§ **TRY IT**: The output should be all lines of the entries below in which the word "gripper" occurs.

(Saved data entries)

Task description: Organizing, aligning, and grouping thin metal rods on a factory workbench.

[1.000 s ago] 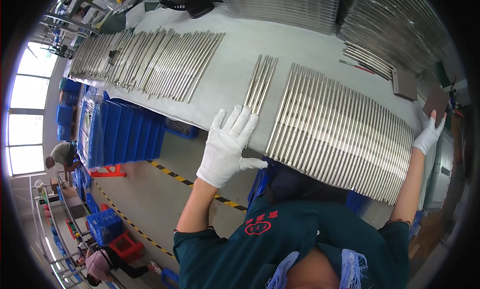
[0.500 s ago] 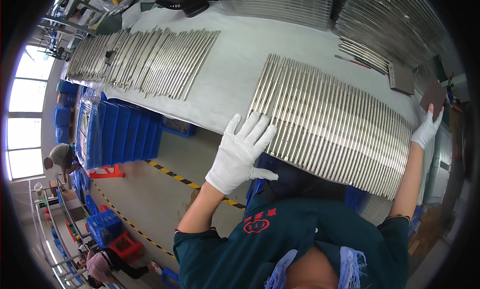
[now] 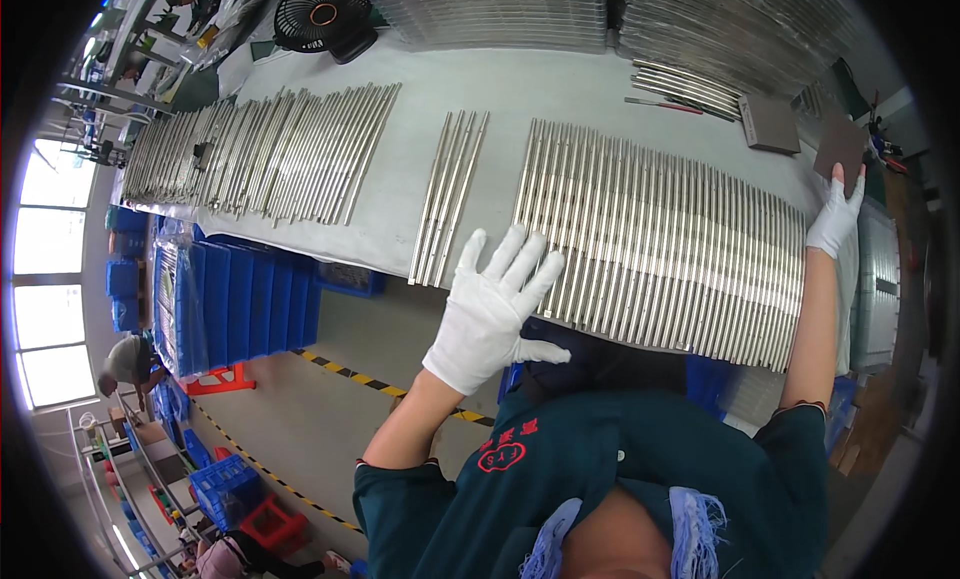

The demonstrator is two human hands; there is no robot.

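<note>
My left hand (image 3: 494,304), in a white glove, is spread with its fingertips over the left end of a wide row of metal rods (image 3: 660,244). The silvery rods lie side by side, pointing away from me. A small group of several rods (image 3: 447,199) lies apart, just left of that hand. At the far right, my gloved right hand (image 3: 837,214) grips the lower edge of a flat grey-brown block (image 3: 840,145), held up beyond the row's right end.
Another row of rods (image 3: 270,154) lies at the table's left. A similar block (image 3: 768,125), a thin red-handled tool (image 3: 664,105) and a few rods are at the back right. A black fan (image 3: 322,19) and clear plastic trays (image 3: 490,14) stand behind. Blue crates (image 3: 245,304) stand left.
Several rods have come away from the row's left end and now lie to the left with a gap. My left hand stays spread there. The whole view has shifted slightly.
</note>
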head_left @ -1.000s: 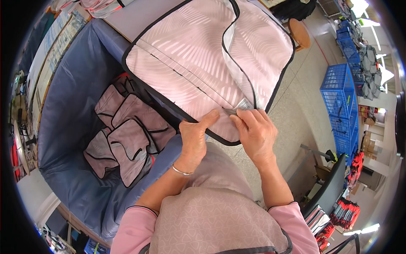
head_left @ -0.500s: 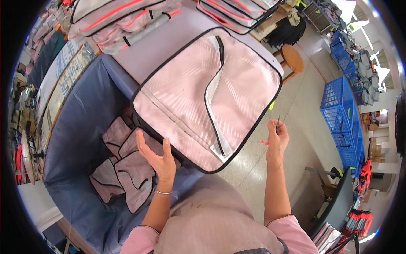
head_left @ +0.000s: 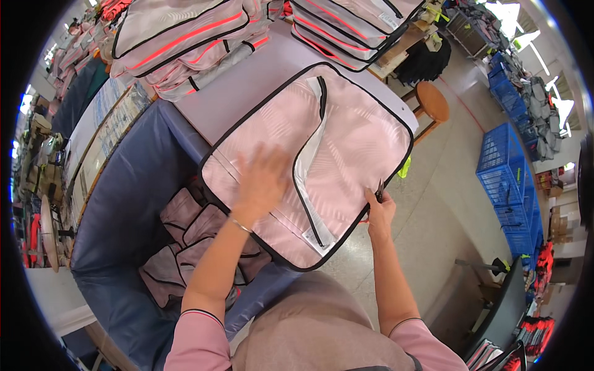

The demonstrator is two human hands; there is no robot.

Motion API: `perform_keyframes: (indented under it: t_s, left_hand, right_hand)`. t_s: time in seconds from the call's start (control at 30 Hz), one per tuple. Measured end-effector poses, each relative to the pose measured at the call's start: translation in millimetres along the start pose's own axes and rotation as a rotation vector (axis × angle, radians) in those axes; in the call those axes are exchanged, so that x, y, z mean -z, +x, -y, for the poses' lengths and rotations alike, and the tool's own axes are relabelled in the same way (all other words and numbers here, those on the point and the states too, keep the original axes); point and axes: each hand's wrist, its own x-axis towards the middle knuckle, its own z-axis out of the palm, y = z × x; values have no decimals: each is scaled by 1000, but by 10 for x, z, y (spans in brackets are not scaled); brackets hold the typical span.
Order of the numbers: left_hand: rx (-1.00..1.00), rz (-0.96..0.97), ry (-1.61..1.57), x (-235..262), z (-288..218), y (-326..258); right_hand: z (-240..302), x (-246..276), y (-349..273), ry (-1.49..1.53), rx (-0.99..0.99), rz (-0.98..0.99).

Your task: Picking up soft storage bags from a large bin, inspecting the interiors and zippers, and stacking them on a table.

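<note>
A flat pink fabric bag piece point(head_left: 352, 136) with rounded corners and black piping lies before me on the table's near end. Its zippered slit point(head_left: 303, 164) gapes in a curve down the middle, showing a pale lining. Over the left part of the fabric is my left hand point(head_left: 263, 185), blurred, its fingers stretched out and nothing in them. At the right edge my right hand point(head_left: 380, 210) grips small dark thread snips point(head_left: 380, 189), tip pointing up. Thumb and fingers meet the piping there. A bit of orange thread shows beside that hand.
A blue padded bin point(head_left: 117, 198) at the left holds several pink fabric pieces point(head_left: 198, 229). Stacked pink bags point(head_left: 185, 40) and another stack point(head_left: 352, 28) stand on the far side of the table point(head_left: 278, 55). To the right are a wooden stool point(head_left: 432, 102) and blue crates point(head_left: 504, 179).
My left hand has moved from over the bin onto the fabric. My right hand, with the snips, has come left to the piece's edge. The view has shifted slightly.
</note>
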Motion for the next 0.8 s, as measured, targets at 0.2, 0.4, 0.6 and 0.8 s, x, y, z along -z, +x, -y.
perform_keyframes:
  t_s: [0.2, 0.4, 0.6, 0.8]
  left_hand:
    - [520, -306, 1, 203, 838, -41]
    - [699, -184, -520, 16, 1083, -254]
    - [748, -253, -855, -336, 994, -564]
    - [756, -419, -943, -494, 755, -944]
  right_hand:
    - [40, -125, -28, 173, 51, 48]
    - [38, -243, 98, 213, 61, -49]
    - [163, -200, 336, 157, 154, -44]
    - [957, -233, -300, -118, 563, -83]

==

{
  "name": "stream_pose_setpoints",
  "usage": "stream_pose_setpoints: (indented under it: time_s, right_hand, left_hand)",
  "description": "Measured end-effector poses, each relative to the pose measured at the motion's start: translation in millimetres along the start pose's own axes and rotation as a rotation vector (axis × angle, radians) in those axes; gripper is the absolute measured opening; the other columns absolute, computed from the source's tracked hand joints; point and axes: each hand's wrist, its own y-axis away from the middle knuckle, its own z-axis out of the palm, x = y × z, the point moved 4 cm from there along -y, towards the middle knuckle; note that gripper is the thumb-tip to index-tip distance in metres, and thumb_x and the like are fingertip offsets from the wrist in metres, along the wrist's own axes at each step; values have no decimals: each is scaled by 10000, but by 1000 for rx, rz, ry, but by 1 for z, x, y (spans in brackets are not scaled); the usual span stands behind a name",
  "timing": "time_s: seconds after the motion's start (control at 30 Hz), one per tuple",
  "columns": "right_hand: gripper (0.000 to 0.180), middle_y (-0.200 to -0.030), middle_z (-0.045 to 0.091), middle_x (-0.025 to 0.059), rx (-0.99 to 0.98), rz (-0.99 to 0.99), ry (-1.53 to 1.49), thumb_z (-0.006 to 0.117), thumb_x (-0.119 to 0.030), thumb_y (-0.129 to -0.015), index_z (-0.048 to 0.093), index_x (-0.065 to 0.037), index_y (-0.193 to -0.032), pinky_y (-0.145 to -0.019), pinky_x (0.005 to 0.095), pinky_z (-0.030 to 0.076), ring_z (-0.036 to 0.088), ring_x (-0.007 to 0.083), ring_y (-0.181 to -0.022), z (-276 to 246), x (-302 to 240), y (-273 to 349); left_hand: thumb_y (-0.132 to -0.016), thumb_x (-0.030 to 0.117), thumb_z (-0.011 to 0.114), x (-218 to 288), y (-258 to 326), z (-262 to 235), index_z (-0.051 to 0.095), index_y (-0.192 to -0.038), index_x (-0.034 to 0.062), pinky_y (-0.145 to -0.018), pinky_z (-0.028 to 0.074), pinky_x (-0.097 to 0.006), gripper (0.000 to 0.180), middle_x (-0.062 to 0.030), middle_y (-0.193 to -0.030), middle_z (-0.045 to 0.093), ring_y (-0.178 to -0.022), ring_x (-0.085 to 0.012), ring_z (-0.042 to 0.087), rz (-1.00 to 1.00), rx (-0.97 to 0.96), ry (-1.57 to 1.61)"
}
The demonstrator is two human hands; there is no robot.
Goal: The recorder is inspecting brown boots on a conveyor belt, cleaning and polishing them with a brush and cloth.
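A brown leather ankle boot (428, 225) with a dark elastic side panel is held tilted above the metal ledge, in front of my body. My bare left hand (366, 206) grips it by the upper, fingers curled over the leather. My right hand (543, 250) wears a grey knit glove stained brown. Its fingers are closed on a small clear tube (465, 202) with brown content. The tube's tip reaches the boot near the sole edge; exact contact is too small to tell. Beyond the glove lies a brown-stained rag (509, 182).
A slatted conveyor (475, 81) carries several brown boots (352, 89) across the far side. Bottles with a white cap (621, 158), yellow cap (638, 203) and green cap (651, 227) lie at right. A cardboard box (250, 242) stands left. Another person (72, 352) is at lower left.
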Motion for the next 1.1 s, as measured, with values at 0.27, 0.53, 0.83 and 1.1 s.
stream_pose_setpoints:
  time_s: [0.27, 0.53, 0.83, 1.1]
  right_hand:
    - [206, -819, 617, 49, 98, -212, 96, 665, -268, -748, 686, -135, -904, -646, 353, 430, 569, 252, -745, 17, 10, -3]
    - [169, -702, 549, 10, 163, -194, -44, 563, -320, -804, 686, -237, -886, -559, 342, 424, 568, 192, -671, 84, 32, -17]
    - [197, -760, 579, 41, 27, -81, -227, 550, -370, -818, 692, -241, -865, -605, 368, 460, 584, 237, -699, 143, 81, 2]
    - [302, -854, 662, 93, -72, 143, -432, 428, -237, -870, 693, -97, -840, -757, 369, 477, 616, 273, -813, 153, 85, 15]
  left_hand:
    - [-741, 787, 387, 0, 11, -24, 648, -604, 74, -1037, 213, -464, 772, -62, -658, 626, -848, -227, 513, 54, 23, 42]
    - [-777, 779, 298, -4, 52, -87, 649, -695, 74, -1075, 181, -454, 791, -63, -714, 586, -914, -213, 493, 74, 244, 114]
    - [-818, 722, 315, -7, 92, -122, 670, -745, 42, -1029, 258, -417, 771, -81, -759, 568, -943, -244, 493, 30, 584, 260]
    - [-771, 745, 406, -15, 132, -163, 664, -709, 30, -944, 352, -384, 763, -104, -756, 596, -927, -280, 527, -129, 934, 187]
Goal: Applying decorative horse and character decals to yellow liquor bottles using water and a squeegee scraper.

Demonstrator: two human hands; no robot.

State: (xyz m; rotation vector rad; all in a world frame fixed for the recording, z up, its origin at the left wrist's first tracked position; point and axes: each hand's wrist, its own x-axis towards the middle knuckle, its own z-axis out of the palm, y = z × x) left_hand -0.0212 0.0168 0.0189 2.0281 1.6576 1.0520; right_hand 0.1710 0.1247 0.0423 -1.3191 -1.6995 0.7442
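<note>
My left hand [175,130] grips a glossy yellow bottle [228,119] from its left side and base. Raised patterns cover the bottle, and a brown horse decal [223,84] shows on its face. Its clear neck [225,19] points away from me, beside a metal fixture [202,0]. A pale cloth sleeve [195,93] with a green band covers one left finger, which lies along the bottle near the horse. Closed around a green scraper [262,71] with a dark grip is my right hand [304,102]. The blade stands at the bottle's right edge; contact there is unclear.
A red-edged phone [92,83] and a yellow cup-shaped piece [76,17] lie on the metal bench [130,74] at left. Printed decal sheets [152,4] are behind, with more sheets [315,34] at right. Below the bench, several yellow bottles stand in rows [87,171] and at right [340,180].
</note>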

§ **COMPLETED TASK**:
  "description": "Measured end-effector poses, each relative to the pose measured at the motion's start: translation in millimetres along the start pose's own axes and rotation as a rotation vector (axis × angle, radians) in those axes; gripper is the absolute measured opening; the other columns absolute, computed from the source's tracked hand joints; point and axes: each hand's wrist, its own y-axis away from the middle knuckle, its own z-axis out of the palm, x = y × z, the point moved 4 cm from there along -y, towards the middle knuckle; note that gripper is the thumb-tip to index-tip distance in metres, and thumb_x and the like are fingertip offsets from the wrist in metres, along the wrist's own axes at each step; values have no decimals: each is scaled by 10000, but by 1000 for rx, rz, ry, but by 1 for z, x, y (spans in brackets are not scaled); the usual span stands behind a name",
  "columns": "right_hand: gripper (0.000 to 0.180), middle_y (-0.200 to -0.030), middle_z (-0.045 to 0.091), middle_x (-0.025 to 0.059), rx (-0.99 to 0.98), rz (-0.99 to 0.99), ry (-1.53 to 1.49), thumb_z (-0.006 to 0.117), thumb_x (-0.119 to 0.030), thumb_y (-0.129 to -0.015), index_z (-0.048 to 0.093), index_x (-0.065 to 0.037), index_y (-0.193 to -0.032), pinky_y (-0.145 to -0.019), pinky_x (0.005 to 0.095), pinky_z (-0.030 to 0.076), ring_z (-0.036 to 0.088), ring_x (-0.007 to 0.083), ring_y (-0.181 to -0.022), z (-276 to 246), x (-302 to 240), y (-273 to 349); left_hand: thumb_y (-0.132 to -0.016), thumb_x (-0.030 to 0.117), thumb_z (-0.011 to 0.114), x (-218 to 288), y (-258 to 326), z (-262 to 235), index_z (-0.051 to 0.095), index_y (-0.192 to -0.038), index_x (-0.034 to 0.062), pinky_y (-0.145 to -0.018), pinky_z (-0.028 to 0.074), pinky_x (-0.097 to 0.006), gripper (0.000 to 0.180), middle_x (-0.062 to 0.030), middle_y (-0.193 to -0.030), middle_z (-0.045 to 0.093), ring_y (-0.178 to -0.022), ring_x (-0.085 to 0.012), ring_z (-0.042 to 0.087), rz (-1.00 to 1.00), rx (-0.97 to 0.96), ry (-1.57 to 1.61)"

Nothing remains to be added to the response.